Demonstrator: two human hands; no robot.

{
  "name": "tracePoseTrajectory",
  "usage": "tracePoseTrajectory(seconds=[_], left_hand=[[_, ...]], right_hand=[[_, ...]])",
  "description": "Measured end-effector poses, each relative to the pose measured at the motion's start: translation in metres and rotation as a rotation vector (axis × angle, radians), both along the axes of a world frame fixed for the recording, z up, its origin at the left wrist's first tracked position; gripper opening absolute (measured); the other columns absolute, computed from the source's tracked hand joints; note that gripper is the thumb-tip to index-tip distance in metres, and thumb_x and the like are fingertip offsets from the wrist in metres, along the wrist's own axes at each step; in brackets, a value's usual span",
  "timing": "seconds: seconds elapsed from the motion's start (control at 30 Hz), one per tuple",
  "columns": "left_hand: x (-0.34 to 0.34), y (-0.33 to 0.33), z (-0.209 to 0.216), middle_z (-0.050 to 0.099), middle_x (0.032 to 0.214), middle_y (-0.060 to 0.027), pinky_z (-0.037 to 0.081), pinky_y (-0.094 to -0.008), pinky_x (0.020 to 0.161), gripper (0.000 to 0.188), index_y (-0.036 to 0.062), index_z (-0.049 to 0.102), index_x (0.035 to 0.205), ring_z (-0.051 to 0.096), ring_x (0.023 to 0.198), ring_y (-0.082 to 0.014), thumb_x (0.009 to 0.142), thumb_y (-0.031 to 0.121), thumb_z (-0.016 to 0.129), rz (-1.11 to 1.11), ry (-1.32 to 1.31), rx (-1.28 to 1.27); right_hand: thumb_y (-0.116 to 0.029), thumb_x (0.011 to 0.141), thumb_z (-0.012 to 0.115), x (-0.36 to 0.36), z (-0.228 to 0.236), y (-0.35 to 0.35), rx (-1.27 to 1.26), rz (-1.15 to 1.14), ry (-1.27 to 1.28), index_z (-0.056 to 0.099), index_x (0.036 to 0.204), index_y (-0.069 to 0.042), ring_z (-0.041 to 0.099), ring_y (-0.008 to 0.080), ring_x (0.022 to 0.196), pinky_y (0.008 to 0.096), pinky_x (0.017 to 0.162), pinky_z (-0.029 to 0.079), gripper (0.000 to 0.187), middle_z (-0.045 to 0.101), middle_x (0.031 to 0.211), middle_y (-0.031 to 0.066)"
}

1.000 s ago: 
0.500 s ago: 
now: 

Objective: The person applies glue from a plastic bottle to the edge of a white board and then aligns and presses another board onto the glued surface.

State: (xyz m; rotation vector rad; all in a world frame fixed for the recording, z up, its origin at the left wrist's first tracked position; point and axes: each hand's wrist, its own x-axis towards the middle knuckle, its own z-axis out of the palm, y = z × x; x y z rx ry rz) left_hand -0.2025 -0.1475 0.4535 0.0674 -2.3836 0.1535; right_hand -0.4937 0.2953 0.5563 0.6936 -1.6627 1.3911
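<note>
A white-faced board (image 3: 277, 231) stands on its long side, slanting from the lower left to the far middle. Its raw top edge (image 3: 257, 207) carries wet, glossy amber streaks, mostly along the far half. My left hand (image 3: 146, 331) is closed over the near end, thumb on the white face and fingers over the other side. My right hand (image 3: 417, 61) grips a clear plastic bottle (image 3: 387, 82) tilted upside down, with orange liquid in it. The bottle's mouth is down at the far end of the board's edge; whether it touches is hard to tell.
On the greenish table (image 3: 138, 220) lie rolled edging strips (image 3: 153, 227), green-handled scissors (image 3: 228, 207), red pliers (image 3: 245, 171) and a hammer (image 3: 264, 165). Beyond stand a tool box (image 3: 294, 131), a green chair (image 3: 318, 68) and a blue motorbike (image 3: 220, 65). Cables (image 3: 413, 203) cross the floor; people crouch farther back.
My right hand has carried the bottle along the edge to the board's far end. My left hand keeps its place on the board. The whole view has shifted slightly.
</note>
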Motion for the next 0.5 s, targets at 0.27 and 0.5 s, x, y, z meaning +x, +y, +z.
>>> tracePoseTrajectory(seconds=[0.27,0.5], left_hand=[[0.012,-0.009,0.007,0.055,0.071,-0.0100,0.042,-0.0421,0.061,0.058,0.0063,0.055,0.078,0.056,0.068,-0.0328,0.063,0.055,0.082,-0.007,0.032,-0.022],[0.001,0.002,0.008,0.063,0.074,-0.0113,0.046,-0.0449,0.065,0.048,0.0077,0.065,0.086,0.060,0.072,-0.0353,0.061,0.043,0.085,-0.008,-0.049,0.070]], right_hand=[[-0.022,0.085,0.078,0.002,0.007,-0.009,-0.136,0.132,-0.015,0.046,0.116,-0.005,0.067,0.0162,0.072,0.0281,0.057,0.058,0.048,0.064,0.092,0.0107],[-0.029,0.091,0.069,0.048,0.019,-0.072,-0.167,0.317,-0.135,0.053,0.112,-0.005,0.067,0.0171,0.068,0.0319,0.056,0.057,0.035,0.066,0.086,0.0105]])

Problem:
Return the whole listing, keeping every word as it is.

Solution:
Demonstrator: two human hands; no robot.

{
  "name": "tracePoseTrajectory",
  "usage": "tracePoseTrajectory(seconds=[_], left_hand=[[_, ...]], right_hand=[[_, ...]])",
  "description": "Measured end-effector poses, each relative to the pose measured at the motion's start: translation in metres and rotation as a rotation vector (axis × angle, radians), both along the axes of a world frame fixed for the recording, z up, its origin at the left wrist's first tracked position; gripper opening absolute (measured); the other columns absolute, computed from the source's tracked hand joints; note that gripper is the thumb-tip to index-tip distance in metres, and thumb_x and the like are fingertip offsets from the wrist in metres, along the wrist's own axes at each step; in brackets, a value's usual span",
  "timing": "seconds: seconds elapsed from the motion's start (control at 30 Hz), one per tuple",
  "columns": "left_hand: x (-0.34 to 0.34), y (-0.33 to 0.33), z (-0.209 to 0.216), middle_z (-0.050 to 0.099), middle_x (0.032 to 0.214), middle_y (-0.060 to 0.027), pinky_z (-0.037 to 0.081), pinky_y (-0.094 to -0.008), pinky_x (0.020 to 0.161), gripper (0.000 to 0.188), index_y (-0.036 to 0.062), index_z (-0.049 to 0.102), index_x (0.035 to 0.205), ring_z (-0.051 to 0.096), ring_x (0.023 to 0.198), ring_y (-0.082 to 0.014), thumb_x (0.009 to 0.142), thumb_y (-0.031 to 0.121), thumb_z (-0.016 to 0.129), rz (-1.11 to 1.11), ry (-1.32 to 1.31), rx (-1.28 to 1.27); right_hand: thumb_y (-0.116 to 0.029), thumb_x (0.011 to 0.141), thumb_z (-0.012 to 0.115), x (-0.36 to 0.36), z (-0.228 to 0.236), y (-0.35 to 0.35), rx (-1.27 to 1.26), rz (-1.15 to 1.14), ry (-1.27 to 1.28), index_z (-0.056 to 0.099), index_x (0.036 to 0.204), index_y (-0.069 to 0.042), ring_z (-0.041 to 0.099), ring_y (-0.008 to 0.080), ring_x (0.022 to 0.196), pinky_y (0.008 to 0.096), pinky_x (0.017 to 0.162), pinky_z (-0.029 to 0.079), gripper (0.000 to 0.187), middle_z (-0.045 to 0.101), middle_x (0.031 to 0.211), middle_y (-0.031 to 0.066)"
}

1.000 s ago: 
0.500 s ago: 
now: 

Objective: The person applies glue from a plastic bottle to the edge of a white board and then aligns and presses another board onto the glued surface.

State: (xyz m; rotation vector rad; all in a world frame fixed for the recording, z up, its origin at the left wrist's first tracked position; point and axes: each hand's wrist, its own x-axis towards the middle knuckle, its own z-axis out of the palm, y = z × x; x y z rx ry rz) left_hand -0.2025 -0.1475 0.4535 0.0674 -2.3836 0.1535; right_hand -0.4937 0.2953 0.5563 0.6936 -1.6627 1.3911
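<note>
A white-faced board (image 3: 277, 231) stands on its long side, slanting from the lower left to the far middle. Its raw top edge (image 3: 257, 207) carries wet, glossy amber streaks, mostly along the far half. My left hand (image 3: 146, 331) is closed over the near end, thumb on the white face and fingers over the other side. My right hand (image 3: 417, 61) grips a clear plastic bottle (image 3: 387, 82) tilted upside down, with orange liquid in it. The bottle's mouth is down at the far end of the board's edge; whether it touches is hard to tell.
On the greenish table (image 3: 138, 220) lie rolled edging strips (image 3: 153, 227), green-handled scissors (image 3: 228, 207), red pliers (image 3: 245, 171) and a hammer (image 3: 264, 165). Beyond stand a tool box (image 3: 294, 131), a green chair (image 3: 318, 68) and a blue motorbike (image 3: 220, 65). Cables (image 3: 413, 203) cross the floor; people crouch farther back.
My right hand has carried the bottle along the edge to the board's far end. My left hand keeps its place on the board. The whole view has shifted slightly.
</note>
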Motion for the next 0.5 s, targets at 0.27 and 0.5 s, x, y, z meaning +x, +y, +z.
>>> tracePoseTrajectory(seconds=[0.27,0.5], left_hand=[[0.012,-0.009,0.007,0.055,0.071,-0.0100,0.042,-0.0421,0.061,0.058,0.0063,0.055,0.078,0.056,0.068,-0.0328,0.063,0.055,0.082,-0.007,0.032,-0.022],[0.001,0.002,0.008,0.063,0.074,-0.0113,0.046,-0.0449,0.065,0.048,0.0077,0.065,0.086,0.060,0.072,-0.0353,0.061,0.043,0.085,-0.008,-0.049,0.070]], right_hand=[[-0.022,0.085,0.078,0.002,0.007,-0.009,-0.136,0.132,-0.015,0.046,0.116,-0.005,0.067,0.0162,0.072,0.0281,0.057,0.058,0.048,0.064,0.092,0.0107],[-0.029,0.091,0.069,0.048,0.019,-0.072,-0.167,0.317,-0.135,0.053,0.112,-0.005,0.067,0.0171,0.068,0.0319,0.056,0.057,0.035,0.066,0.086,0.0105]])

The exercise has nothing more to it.